А в последнюю очередь он подумал, что ему будет, когда родители узнают. Эта мысль расплющила все остальные, как подошва давит жучка.
Он кинулся к распростертой на газоне сестре.
– Эй, Пенни, ты… с тобой все…
Не все. Спица зонтика, вывернувшись из ткани, рассекла ей шею сбоку. Одна лодыжка вывернулась под неестественным углом и уже распухла вдвое. И всюду кровь.
Пенни подняла взгляд, губы у нее дрожали, в глазах набухали яркие слезинки. Когда перепуганный насмерть Ахилл встал над ней, капельки покатились по щекам.
– Пенни, – прошептал Ахилл.
– Ничего, – выговорила она. – Я никому не скажу, честное слово.
И она – изувеченная, окровавленная и заплаканная, но не поколебленная в служении Старшему Брату – попыталась встать и завопила, едва шевельнув ногой.
Вспоминая тот момент, взрослый Ахилл сознавал, что это не мог быть первый случай эрекции в его жизни. Однако то был первый случай, застрявший в памяти. Он ничего не мог с собой поделать: она выглядела такой беззащитной. Искалеченная, окровавленная, страдающая. Это он причинил ей боль. Она ради него покорно прошла по коньку крыши, и теперь, сломавшись, как веточка, по-прежнему смотрела на него обожающим взглядом в готовности сделать все, лишь бы он был доволен.

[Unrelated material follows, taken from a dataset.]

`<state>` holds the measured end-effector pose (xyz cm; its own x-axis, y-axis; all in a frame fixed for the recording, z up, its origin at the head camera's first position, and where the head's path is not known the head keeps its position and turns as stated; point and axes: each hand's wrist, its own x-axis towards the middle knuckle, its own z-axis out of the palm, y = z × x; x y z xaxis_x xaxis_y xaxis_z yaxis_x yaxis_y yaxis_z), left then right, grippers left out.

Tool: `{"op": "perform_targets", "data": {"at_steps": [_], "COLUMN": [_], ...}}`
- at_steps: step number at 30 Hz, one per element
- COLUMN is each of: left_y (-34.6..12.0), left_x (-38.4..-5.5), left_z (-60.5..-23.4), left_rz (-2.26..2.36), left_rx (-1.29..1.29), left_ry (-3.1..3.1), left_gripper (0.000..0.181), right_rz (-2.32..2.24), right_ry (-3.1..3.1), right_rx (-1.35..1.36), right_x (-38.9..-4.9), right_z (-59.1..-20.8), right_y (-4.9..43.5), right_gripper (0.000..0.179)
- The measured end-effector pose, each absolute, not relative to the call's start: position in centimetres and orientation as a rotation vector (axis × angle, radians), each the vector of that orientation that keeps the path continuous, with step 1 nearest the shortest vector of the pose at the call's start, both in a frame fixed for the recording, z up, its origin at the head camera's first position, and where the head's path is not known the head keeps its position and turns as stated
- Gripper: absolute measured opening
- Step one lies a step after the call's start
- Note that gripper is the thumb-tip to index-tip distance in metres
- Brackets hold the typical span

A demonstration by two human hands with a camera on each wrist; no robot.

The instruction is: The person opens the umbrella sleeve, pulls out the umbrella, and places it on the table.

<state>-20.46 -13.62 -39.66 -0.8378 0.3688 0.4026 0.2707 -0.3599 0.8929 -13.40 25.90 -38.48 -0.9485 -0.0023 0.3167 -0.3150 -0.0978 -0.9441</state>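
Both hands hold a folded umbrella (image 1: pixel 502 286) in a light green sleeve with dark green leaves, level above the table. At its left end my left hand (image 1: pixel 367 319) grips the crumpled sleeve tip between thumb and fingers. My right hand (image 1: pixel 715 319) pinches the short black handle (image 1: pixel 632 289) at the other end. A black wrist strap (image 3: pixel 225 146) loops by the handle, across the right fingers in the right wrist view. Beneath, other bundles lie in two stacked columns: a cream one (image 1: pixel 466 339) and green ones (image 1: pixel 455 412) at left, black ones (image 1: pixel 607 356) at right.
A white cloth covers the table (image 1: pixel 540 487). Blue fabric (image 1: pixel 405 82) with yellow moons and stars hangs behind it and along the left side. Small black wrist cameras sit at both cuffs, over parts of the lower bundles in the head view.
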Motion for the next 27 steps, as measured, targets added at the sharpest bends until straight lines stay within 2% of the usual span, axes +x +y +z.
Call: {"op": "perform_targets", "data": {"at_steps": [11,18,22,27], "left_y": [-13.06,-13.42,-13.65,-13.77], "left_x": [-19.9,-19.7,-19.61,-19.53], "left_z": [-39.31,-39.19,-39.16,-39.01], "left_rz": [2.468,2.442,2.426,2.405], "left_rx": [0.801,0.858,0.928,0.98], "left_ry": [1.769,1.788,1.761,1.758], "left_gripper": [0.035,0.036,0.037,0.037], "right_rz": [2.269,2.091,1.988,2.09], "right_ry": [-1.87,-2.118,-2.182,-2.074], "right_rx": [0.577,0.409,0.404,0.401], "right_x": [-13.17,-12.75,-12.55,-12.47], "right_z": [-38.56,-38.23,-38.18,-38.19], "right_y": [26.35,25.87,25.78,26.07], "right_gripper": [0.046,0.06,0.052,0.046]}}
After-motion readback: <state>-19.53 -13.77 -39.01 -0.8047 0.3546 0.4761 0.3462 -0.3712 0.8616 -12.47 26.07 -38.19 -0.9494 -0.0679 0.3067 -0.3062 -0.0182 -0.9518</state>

Он не знал тогда, откуда это чувство – не знал даже, что это за чувство такое, – но ему понравилось.
С пиписькой, затвердевшей как косточка, он потянулся к сестре. Он не знал, зачем: конечно, он был благодарен, что Пенни не собирается ябедничать, но вряд ли дело было в этом. Он подумал – погладив тонкие темные волосенки сестры, – что, наверное, хочет выяснить, сколько ему в итоге сойдет с рук.
Ничего и не сошло. Через секунду с воплями налетели родители. Ахилл, защищаясь от отцовских ударов, вскинул руки и заорал: «Я же это видел в „Мэри Поппинс“!», но алиби оказалось не прочнее зонта: папа исколотил его на совесть и до конца дня запер в комнате.
Конечно, иначе кончиться не могло. Папа с мамой всегда про все узнавали. Оказывается, маленькие бугорки, которые прощупывались у Ахилла с Пенни под ключицами, посылали сигнал, если кто-то из них получал травму. А после случая с Мэри Поппинс мама с папой не удовольствовались обычным имплантатом. Куда бы ни направлялся Ахилл, даже в уборную, за ним следовали три-четыре пронырливых дрона величиной с рисовое зернышко.
Два урока, полученных в тот день, определили всю его жизнь. Первый – что он гадкий, гадкий мальчишка и не смеет следовать своим побуждениям, как бы хорошо от этого ни становилось, а не то отправится прямиком в ад.
Второй – глубокое, въевшееся на всю жизнь уважение к вездесущим системам наблюдения.
Доверительный интервал
Среди рифтеров нет врачей. Ходячие развалины обычно не добиваются успехов в медицине.
Конечно, рифтеров, нуждавшихся в лечении, хватало всегда. Особенно после бунта корпов. Рыбоголовые выиграли ту войну, не слишком напрягаясь, но все равно понесли потери. Некоторые погибли. Ранения и функциональные нарушения у других не поддавались исправлению подручными медицинскими средствами. Одним помощь требовалась, чтобы выжить, другим – чтобы умереть без лишних мучений. А все квалифицированные доктора были на другой стороне.
Никто не собирался оставлять раненых товарищей на милость проигравших только потому, что корпы владели единственной больницей в радиусе четырех тысяч километрах. В итоге рифтеры составили вместе два пузыря в пятидесяти метрах от «Атлантиды» и набили их медицинской аппаратурой из вражеского лазарета. Оптоволоконные кабели позволяли корповским мясникам практиковать свое искусство на расстоянии, а взрывные заряды, прилепленные к корпусу «Атлантиды», избавляли тех же мясников от мыслей о саботаже. Побежденные со всем старанием заботились о победителях – под страхом взрыва.
Со временем напряженность спала. Рифтеры теперь избегали «Атлантиды» не из недоверия, а от равнодушия. Постепенно все прониклись мыслью, что внешний мир представляет для рифтеров и корпов бо́льшую угрозу, чем они – друг для друга. Заряды Лабин снял года через три, когда о них все равно забыли. Больничные пузыри использовались до сих пор.
Травмы не редкость. При темпераменте рифтеров и ослабленной структуре их костей они неизбежны. Однако на данный момент в лазарете всего двое, и корпы, наверное, очень довольны, что рифтеры несколько лет назад соорудили эту постройку. Иначе Кларк и Лабин притащились бы в «Атлантиду» – а где они побывали, всем известно.